- [Instructions for the task] Count the lines below that hold the word "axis" and say how many, with no other text.

- [The data]
========================================

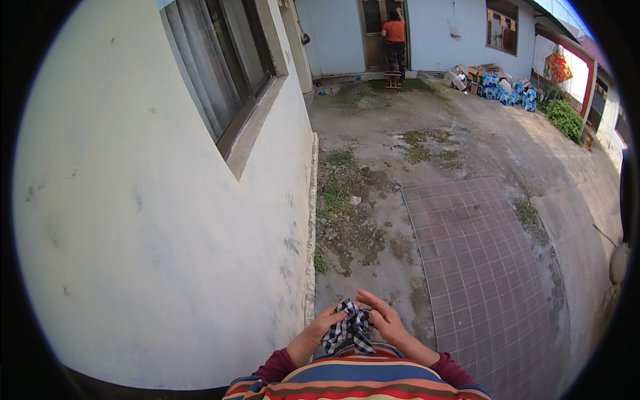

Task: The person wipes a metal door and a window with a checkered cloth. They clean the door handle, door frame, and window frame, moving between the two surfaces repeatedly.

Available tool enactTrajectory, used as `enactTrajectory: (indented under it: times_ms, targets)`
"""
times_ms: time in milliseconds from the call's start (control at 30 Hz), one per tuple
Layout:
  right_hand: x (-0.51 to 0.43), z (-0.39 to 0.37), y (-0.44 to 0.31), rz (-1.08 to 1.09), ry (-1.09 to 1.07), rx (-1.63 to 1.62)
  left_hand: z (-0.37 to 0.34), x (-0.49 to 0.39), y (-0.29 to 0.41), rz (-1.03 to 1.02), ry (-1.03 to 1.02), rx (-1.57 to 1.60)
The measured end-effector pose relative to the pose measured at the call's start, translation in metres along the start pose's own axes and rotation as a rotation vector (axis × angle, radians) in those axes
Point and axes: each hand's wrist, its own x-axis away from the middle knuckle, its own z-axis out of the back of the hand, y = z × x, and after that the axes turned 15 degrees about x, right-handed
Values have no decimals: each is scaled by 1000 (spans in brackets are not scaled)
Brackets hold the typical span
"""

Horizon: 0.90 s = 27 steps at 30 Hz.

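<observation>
A black-and-white checked cloth is bunched up in front of my striped top, low in the view. My left hand grips its left side, the thumb lying over the folds. On the other side, my right hand is at the cloth's right edge with its fingers spread and extended upward. Whether the right thumb or palm touches the cloth cannot be made out for certain.
A pale wall with a window stands close on my left. Ahead lie rough concrete and a tiled strip. Farther off, a person is at a door behind a small wooden stool. Bottle packs sit at the back right.
</observation>
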Motion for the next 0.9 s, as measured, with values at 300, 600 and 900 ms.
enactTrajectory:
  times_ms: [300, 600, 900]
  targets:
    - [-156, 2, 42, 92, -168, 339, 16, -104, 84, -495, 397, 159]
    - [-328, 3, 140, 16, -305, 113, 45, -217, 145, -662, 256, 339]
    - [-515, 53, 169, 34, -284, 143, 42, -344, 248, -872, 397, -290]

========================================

- [Task response] 2